Jeong-Whun Kim et al. Otolaryngol Head Neck Surg. 2020 Mar.

Abstract

Objective: To predict the apnea-hypopnea index (AHI) in patients with obstructive sleep apnea (OSA) using data from breathing sounds recorded using a noncontact device during sleep.

Study design: Prospective cohort study.

Setting: Tertiary referral hospital.

Subject and methods: Audio recordings during sleep were performed using an air-conduction microphone during polysomnography. Breathing sounds recorded from all sleep stages were analyzed. After noise reduction preprocessing, the audio data were segmented into 5-second windows and sound features were extracted. Estimation of AHI by regression analysis was performed using a Gaussian process, support vector machine, random forest, and simple linear regression, along with 10-fold cross-validation.
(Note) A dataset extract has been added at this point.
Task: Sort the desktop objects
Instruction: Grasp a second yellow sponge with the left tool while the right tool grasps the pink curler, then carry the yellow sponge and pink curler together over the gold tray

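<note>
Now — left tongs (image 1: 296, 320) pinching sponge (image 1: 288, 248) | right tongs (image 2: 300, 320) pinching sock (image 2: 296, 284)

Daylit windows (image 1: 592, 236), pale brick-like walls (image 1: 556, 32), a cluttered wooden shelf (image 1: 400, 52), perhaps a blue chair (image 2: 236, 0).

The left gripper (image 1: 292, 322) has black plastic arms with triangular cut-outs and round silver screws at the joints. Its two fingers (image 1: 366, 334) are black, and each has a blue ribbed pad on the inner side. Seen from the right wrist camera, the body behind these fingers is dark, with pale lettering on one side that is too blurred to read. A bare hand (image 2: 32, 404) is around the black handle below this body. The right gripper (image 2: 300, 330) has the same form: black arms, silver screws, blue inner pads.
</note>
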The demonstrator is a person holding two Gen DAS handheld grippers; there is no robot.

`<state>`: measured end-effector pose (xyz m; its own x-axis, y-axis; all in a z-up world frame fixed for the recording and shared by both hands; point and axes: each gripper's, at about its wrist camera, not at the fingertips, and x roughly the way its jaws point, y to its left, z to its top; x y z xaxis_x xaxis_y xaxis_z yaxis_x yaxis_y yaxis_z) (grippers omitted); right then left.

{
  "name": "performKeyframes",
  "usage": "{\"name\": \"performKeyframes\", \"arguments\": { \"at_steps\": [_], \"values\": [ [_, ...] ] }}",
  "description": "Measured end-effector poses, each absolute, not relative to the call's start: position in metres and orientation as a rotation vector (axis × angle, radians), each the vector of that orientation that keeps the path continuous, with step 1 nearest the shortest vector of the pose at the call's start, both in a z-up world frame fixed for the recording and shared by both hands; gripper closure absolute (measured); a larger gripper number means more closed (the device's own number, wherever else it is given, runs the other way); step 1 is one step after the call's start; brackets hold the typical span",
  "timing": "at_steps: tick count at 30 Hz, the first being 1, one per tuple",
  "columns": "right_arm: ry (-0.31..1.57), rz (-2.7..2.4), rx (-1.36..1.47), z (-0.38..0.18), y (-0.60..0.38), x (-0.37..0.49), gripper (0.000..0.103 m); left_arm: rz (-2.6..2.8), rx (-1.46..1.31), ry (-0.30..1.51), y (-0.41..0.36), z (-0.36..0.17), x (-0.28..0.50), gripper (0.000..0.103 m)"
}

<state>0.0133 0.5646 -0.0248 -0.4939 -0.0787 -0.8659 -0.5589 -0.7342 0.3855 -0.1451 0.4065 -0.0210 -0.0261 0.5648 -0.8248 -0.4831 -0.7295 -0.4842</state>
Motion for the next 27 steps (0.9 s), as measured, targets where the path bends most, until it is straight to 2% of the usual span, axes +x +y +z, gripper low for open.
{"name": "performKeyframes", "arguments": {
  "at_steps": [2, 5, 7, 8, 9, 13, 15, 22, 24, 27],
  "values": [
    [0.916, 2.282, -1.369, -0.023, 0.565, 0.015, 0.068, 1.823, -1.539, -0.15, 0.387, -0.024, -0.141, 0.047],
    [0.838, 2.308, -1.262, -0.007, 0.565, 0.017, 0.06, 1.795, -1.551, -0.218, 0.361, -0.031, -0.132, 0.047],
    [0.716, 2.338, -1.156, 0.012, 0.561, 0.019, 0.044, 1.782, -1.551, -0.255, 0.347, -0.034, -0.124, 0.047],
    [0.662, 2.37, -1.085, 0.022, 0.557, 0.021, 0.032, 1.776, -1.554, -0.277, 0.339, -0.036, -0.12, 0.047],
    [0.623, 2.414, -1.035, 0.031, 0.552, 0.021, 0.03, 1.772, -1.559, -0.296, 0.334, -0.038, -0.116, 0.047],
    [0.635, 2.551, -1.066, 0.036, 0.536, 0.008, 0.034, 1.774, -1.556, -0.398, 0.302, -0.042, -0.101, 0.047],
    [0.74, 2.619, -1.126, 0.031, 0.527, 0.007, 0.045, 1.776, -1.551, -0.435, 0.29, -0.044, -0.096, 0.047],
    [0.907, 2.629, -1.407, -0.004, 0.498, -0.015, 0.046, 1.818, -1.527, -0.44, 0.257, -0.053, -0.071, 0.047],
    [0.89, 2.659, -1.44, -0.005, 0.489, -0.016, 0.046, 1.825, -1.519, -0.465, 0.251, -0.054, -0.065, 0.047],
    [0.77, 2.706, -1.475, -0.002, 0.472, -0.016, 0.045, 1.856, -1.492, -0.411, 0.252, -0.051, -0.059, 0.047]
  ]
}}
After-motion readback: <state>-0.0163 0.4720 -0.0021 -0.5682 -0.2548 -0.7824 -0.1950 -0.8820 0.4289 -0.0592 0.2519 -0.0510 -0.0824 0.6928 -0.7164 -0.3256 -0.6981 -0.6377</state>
Results: In total, 116 patients who underwent attended, in-laboratory, full-night polysomnography were included. Overall, random forest resulted in the highest performance with the highest correlation coefficient (0.83) and least mean absolute error (9.64 events/h) and root mean squared error (13.72 events/h). Other models resulted in somewhat lower but similar performances, with correlation coefficients ranging from 0.74 to 0.79. The estimated AHI tended to be underestimated as the severity of OSA increased. Regarding bias and precision, estimation performances in the severe OSA subgroup were the lowest, regardless of the model used. Among sound features, derivative of the area methods of moments of overall standard deviation demonstrated the highest correlation with AHI.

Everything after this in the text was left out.